_Your assignment_. All of the entries should be written out again exactly.
------ Supplied data
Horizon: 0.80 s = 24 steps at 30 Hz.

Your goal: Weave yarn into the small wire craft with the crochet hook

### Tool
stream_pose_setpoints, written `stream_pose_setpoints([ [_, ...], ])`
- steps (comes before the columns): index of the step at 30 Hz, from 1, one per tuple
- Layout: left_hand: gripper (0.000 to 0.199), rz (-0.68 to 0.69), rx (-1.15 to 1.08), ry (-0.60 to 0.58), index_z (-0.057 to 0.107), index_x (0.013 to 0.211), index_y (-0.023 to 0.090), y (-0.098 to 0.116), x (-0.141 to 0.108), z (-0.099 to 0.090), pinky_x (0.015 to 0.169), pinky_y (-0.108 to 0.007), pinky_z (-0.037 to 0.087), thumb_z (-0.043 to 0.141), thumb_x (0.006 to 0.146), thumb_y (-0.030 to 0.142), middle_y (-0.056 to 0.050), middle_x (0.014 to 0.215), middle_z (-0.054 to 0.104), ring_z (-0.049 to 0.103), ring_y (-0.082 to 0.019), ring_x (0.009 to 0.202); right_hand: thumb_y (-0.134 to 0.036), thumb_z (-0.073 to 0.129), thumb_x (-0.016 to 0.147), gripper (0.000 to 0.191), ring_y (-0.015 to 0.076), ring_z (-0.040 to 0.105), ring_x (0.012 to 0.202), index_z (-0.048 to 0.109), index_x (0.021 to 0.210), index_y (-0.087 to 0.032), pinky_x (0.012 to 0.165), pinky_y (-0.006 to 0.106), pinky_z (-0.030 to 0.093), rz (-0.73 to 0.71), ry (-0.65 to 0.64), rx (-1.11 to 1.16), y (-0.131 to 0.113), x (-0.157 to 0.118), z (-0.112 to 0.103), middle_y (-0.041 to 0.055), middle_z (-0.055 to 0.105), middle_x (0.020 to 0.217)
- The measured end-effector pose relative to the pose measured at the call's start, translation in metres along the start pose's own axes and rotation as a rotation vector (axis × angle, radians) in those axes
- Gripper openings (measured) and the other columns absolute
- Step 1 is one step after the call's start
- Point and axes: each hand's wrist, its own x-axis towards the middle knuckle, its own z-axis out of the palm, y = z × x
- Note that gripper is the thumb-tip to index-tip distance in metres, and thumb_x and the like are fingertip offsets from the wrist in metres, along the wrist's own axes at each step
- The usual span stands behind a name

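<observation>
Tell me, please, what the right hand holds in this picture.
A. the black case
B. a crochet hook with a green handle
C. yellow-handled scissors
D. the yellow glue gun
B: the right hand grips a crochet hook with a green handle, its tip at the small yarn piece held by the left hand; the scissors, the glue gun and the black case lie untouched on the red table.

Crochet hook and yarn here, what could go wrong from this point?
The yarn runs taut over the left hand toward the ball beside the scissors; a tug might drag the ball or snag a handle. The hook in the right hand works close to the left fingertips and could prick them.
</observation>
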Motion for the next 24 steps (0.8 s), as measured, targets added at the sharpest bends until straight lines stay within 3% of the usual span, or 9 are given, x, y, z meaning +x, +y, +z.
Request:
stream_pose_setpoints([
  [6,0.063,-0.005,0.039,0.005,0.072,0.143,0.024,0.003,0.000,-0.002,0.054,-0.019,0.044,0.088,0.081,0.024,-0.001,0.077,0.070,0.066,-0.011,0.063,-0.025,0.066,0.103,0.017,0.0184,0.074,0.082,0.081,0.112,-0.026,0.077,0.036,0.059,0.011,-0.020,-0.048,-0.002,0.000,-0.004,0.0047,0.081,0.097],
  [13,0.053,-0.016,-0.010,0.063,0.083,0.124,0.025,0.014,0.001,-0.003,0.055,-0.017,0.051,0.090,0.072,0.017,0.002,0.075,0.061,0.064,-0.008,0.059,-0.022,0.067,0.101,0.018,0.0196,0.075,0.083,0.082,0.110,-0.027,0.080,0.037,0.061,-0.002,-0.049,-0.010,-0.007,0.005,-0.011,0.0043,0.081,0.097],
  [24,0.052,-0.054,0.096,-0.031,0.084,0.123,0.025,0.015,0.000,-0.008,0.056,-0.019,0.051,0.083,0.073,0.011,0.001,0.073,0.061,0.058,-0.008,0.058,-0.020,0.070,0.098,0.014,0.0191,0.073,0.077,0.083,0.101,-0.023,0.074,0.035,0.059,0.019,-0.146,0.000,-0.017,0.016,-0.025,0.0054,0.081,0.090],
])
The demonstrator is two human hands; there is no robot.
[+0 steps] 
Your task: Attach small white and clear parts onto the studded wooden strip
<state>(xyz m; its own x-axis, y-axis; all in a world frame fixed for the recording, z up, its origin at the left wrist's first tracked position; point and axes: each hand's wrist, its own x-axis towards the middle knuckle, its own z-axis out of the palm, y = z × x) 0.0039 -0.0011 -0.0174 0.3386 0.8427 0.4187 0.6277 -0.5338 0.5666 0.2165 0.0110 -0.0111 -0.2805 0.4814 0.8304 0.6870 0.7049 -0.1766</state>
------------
_Your solution_.
Horizon: 0.80 s = 24 steps at 30 Hz.

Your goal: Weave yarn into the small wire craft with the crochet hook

### Tool
stream_pose_setpoints, written `stream_pose_setpoints([ [_, ...], ])`
- steps (comes before the columns): index of the step at 30 Hz, from 1, one per tuple
- Layout: left_hand: gripper (0.000 to 0.199), rz (-0.68 to 0.69), rx (-1.15 to 1.08), ry (-0.60 to 0.58), index_z (-0.057 to 0.107), index_x (0.013 to 0.211), index_y (-0.023 to 0.090), y (-0.098 to 0.116), x (-0.141 to 0.108), z (-0.099 to 0.090), pinky_x (0.015 to 0.169), pinky_y (-0.108 to 0.007), pinky_z (-0.037 to 0.087), thumb_z (-0.043 to 0.141), thumb_x (0.006 to 0.146), thumb_y (-0.030 to 0.142), middle_y (-0.056 to 0.050), middle_x (0.014 to 0.215), middle_z (-0.054 to 0.104), ring_z (-0.049 to 0.103), ring_y (-0.082 to 0.019), ring_x (0.009 to 0.202); right_hand: thumb_y (-0.134 to 0.036), thumb_z (-0.073 to 0.129), thumb_x (-0.016 to 0.147), gripper (0.000 to 0.191), ring_y (-0.015 to 0.076), ring_z (-0.040 to 0.105), ring_x (0.012 to 0.202), index_z (-0.048 to 0.109), index_x (0.021 to 0.210), index_y (-0.087 to 0.032), pinky_x (0.012 to 0.165), pinky_y (-0.006 to 0.106), pinky_z (-0.030 to 0.093), rz (-0.73 to 0.71), ry (-0.65 to 0.64), rx (-1.11 to 1.16), y (-0.131 to 0.113), x (-0.157 to 0.118), z (-0.112 to 0.103), middle_y (-0.041 to 0.055), middle_z (-0.055 to 0.105), middle_x (0.020 to 0.217)
- The measured end-effector pose relative to the pose measured at the call's start, translation in metres along the start pose's own axes and rotation as a rotation vector (axis × angle, radians) in those axes
- Gripper openings (measured) and the other columns absolute
- Step 1 is one step after the call's start
- Point and axes: each hand's wrist, its own x-axis towards the middle knuckle, its own z-axis out of the palm, y = z × x
- Note that gripper is the thumb-tip to index-tip distance in metres, and thumb_x and the like are fingertip offsets from the wrist in metres, along the wrist's own axes at each step
- The usual span stands behind a name

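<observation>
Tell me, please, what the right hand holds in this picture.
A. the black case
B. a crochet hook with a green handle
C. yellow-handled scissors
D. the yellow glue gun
B: the right hand grips a crochet hook with a green handle, its tip at the small yarn piece held by the left hand; the scissors, the glue gun and the black case lie untouched on the red table.

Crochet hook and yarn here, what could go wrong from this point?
The yarn runs taut over the left hand toward the ball beside the scissors; a tug might drag the ball or snag a handle. The hook in the right hand works close to the left fingertips and could prick them.
</observation>
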Motion for the next 24 steps (0.8 s), as measured, targets added at the sharpest bends until straight lines stay within 3% of the usual span, or 9 are given, x, y, z meaning +x, +y, +z.
Request:
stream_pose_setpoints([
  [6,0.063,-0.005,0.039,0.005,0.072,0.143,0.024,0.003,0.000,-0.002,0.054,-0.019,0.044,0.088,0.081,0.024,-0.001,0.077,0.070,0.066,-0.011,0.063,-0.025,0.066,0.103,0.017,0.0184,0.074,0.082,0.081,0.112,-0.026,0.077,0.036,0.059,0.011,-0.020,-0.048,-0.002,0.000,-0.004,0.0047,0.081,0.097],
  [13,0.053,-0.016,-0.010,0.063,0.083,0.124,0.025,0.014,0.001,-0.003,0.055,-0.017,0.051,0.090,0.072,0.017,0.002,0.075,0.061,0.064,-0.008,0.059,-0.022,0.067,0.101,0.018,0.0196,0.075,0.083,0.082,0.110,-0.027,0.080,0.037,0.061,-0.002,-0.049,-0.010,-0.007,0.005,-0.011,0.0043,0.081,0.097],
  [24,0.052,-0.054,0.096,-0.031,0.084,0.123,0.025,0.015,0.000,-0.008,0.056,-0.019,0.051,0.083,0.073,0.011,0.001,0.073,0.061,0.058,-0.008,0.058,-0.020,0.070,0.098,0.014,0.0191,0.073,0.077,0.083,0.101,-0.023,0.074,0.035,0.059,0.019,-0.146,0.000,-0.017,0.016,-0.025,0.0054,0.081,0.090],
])
The demonstrator is two human hands; there is no robot.
[+0 steps] 
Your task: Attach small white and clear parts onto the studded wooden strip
<state>(xyz m; its own x-axis, y-axis; all in a world frame fixed for the recording, z up, its origin at the left wrist's first tracked position; point and axes: each hand's wrist, its own x-axis towards the middle knuckle, its own z-axis out of the palm, y = z × x) 0.0039 -0.0011 -0.0174 0.3386 0.8427 0.4187 0.6277 -0.5338 0.5666 0.2165 0.0110 -0.0111 -0.2805 0.4814 0.8304 0.6870 0.7049 -0.1766</state>

This finishes the answer.